* **ABOUT THIS EXERCISE**
Somewhere below, one line contains "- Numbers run" and a later line contains "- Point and". Output those two lines and everything between them exactly, and nothing else.

* **SOURCE MATERIAL**
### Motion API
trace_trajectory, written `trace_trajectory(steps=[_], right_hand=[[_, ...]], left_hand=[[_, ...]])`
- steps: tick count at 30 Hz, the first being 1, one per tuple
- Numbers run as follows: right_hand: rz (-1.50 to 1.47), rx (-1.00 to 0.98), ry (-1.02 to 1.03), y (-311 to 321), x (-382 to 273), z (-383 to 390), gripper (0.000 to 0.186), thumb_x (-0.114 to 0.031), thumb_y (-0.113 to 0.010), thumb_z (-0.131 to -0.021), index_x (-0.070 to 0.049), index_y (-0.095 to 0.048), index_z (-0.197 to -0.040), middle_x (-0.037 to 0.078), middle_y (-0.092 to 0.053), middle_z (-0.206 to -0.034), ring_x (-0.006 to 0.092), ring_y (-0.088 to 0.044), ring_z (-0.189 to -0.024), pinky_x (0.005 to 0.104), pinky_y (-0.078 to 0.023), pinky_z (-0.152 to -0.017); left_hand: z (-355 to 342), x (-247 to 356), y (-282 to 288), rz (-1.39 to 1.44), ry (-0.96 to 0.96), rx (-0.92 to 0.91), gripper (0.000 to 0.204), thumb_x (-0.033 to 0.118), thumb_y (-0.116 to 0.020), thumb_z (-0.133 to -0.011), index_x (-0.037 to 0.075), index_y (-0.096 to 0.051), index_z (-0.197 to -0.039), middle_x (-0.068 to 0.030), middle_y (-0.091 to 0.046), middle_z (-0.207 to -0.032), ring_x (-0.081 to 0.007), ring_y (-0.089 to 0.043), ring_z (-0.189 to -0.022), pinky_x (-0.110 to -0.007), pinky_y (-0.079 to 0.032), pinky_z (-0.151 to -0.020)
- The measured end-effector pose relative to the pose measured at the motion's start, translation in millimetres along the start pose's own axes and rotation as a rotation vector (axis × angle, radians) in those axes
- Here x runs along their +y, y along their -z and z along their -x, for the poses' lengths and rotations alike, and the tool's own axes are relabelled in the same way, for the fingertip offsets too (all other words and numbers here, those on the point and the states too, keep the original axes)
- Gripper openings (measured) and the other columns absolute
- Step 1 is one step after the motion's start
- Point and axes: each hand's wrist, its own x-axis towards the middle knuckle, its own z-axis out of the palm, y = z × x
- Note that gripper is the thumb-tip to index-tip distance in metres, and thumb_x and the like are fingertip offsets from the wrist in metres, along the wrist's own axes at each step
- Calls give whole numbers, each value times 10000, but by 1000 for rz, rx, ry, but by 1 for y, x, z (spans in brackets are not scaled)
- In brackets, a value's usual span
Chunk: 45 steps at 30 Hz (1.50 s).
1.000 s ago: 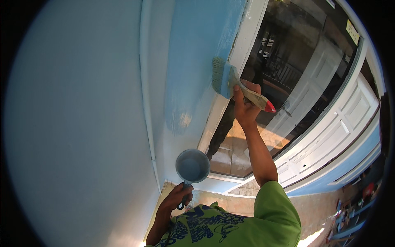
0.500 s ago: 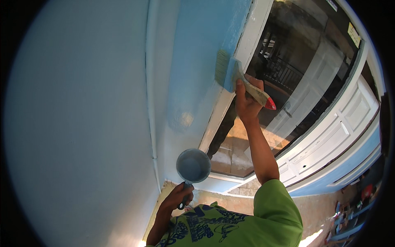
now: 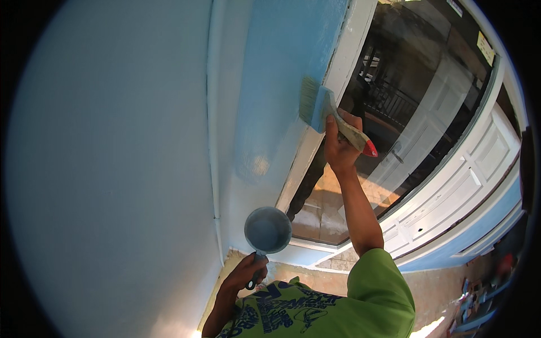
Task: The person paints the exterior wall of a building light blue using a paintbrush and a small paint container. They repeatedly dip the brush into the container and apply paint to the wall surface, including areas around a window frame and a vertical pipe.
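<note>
Seemingly mid-stroke painting: fingers of the right hand (image 3: 341,151) pinch the brush (image 3: 322,110), bristles at the blue wall (image 3: 276,62) beside the white frame (image 3: 339,62) (left hand's (image 3: 241,274) fingers grip the pot (image 3: 267,248) handle); next calls for careful edging.

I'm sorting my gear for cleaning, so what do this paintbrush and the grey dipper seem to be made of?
Brush handle: probably wood, matte, tan and smudged, with a shinier red tip.
Bristles: fine fibres, visible as separate strands; natural or synthetic, I can't tell.
Dipper: likely plastic, dull grey, judging by its smooth, rounded rim.
</note>
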Motion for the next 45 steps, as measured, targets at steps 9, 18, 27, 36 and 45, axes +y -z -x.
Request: trace_trajectory(steps=[9, 18, 27, 36, 45], right_hand=[[-208, 175, -138, -24, -4, -61, 186, -80, -733, -965, 30, -622, -1065, 83, -684, -959, 107, -644, -847, 260, -539, -751], [-401, -154, -503, 38, -56, 40, 167, -62, -725, -950, 27, -650, -1070, 68, -700, -876, 96, -653, -738, 253, -522, -634], [-309, -1001, -660, 59, -82, 108, 176, -133, -793, -875, -50, -715, -1010, 56, -732, -838, 123, -667, -707, 295, -528, -623], [-121, -1198, -471, 28, -89, 175, 298, -323, -747, -883, -75, -725, -1045, 161, -745, -895, 373, -726, -815, 465, -578, -721], [-191, -1009, -565, 42, -98, 152, 248, -170, -821, -838, -48, -723, -1031, 153, -768, -912, 253, -766, -785, 346, -587, -682]], left_hand=[[1, 3, -2, 13, -39, -3, 221, 279, -596, -1052, 66, -539, -1040, -38, -592, -704, -117, -530, -522, -280, -426, -473], [5, 6, -4, 39, 8, 27, 207, 271, -577, -1058, 67, -540, -1059, -43, -610, -729, -119, -551, -535, -278, -434, -487], [3, 26, -17, -24, -23, 61, 270, 321, -576, -1049, 57, -530, -1085, -43, -592, -709, -114, -528, -523, -277, -409, -488], [1, 35, -26, -82, -24, 76, 292, 320, -534, -1056, 39, -475, -1107, -50, -594, -747, -115, -557, -517, -276, -435, -453], [0, 26, -24, -82, -23, 82, 296, 316, -519, -1051, 30, -461, -1106, -61, -603, -745, -125, -560, -485, -277, -424, -416]])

* **EXPECTED ANSWER**
- Numbers run as follows: right_hand: rz (-1.50 to 1.47), rx (-1.00 to 0.98), ry (-1.02 to 1.03), y (-311 to 321), x (-382 to 273), z (-383 to 390), gripper (0.000 to 0.186), thumb_x (-0.114 to 0.031), thumb_y (-0.113 to 0.010), thumb_z (-0.131 to -0.021), index_x (-0.070 to 0.049), index_y (-0.095 to 0.048), index_z (-0.197 to -0.040), middle_x (-0.037 to 0.078), middle_y (-0.092 to 0.053), middle_z (-0.206 to -0.034), ring_x (-0.006 to 0.092), ring_y (-0.088 to 0.044), ring_z (-0.189 to -0.024), pinky_x (0.005 to 0.104), pinky_y (-0.078 to 0.023), pinky_z (-0.152 to -0.017); left_hand: z (-355 to 342), x (-247 to 356), y (-282 to 288), rz (-1.39 to 1.44), ry (-0.96 to 0.96), rx (-0.92 to 0.91), gripper (0.000 to 0.204), thumb_x (-0.033 to 0.118), thumb_y (-0.116 to 0.020), thumb_z (-0.133 to -0.011), index_x (-0.037 to 0.075), index_y (-0.096 to 0.051), index_z (-0.197 to -0.039), middle_x (-0.068 to 0.030), middle_y (-0.091 to 0.046), middle_z (-0.207 to -0.032), ring_x (-0.081 to 0.007), ring_y (-0.089 to 0.043), ring_z (-0.189 to -0.022), pinky_x (-0.110 to -0.007), pinky_y (-0.079 to 0.032), pinky_z (-0.151 to -0.020)
- The measured end-effector pose relative to the pose measured at the motion's start, translation in millimetres along the start pose's own axes and rotation as a rotation vector (axis × angle, radians) in those axes
- Here x runs along their +y, y along their -z and z along their -x, for the poses' lengths and rotations alike, and the tool's own axes are relabelled in the same way, for the fingertip offsets too (all other words and numbers here, those on the point and the states too, keep the original axes)
- Gripper openings (measured) and the other columns absolute
- Step 1 is one step after the motion's start
- Point and axes: each hand's wrist, its own x-axis towards the middle knuckle, its own z-axis out of the palm, y = z × x

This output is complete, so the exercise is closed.